Work order:
The answer must be a single number: how many lines of the entries below include "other".

%%

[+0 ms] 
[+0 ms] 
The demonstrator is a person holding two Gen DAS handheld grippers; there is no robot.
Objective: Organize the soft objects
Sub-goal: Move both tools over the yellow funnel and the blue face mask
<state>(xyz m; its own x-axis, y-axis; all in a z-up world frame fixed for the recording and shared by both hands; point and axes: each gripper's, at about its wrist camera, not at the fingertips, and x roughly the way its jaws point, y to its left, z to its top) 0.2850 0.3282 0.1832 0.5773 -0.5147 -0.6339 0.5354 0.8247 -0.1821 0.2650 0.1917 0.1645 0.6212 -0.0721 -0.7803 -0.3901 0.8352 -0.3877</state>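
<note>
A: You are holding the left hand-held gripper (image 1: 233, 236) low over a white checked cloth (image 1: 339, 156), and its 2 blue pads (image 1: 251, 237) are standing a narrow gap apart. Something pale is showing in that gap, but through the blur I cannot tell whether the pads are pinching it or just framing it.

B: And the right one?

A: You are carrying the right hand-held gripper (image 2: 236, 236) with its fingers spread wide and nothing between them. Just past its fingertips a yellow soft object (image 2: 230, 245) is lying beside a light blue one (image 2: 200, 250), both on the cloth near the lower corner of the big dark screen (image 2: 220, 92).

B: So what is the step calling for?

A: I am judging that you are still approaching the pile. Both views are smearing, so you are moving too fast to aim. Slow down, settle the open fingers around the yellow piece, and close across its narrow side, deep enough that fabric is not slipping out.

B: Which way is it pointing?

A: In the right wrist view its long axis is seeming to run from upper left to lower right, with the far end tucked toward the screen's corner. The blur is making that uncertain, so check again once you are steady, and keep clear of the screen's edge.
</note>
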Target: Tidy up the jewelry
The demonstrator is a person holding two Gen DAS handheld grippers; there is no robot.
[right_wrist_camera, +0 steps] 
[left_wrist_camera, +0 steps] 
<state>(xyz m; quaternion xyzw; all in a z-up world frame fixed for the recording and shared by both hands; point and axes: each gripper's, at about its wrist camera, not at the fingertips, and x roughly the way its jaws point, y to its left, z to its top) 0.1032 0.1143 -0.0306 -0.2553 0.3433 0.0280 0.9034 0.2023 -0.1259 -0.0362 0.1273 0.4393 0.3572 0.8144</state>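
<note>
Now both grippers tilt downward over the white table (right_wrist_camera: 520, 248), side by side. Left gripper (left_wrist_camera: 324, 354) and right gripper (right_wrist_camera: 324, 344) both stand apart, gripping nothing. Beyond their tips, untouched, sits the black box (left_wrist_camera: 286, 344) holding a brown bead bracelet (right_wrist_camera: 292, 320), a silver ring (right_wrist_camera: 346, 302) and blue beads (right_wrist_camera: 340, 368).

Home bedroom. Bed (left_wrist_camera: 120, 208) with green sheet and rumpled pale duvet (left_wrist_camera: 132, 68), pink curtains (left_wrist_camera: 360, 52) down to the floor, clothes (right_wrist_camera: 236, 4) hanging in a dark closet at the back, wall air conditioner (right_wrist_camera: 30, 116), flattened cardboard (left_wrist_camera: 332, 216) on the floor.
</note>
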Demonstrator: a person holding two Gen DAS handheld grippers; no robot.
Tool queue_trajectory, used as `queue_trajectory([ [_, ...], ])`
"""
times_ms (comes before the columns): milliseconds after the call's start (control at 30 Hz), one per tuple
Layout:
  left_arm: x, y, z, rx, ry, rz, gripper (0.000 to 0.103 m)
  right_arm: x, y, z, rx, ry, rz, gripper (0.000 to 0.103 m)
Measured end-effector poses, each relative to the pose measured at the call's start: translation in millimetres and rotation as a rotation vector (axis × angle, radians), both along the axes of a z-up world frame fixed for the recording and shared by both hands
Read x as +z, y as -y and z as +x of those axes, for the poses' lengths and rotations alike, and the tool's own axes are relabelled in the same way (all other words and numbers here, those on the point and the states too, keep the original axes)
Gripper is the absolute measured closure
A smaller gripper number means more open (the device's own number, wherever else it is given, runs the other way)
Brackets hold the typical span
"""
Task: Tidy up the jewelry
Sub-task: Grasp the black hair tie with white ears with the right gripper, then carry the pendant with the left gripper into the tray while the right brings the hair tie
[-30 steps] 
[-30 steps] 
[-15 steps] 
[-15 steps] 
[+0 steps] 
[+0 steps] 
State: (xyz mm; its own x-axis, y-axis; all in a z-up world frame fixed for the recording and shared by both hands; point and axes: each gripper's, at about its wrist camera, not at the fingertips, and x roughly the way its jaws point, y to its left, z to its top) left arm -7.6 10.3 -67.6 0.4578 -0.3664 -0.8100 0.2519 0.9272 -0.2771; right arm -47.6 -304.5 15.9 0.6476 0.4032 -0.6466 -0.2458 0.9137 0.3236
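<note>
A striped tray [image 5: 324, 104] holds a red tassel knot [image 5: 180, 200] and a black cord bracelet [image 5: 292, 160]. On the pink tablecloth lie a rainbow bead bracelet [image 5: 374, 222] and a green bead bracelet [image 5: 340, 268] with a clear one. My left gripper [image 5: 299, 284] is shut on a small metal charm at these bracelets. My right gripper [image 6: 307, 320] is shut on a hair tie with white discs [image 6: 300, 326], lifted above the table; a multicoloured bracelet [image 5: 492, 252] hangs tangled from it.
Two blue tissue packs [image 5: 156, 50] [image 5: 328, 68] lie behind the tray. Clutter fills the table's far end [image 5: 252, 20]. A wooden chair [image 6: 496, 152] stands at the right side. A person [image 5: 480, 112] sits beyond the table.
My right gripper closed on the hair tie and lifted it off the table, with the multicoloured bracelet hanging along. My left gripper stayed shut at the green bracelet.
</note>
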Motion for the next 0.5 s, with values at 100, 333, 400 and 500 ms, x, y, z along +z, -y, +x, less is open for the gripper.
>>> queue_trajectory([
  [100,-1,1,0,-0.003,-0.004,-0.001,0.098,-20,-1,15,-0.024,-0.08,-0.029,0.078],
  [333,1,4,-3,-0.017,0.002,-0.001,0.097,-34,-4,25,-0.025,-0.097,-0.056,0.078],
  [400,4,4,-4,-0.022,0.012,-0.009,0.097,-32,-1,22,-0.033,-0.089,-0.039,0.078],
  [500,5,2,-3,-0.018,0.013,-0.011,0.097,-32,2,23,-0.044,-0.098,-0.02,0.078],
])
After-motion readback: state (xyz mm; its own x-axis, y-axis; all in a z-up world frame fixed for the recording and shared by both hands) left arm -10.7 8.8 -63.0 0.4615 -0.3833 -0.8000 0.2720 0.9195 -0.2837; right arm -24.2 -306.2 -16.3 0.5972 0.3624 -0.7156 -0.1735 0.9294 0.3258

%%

Response area:
2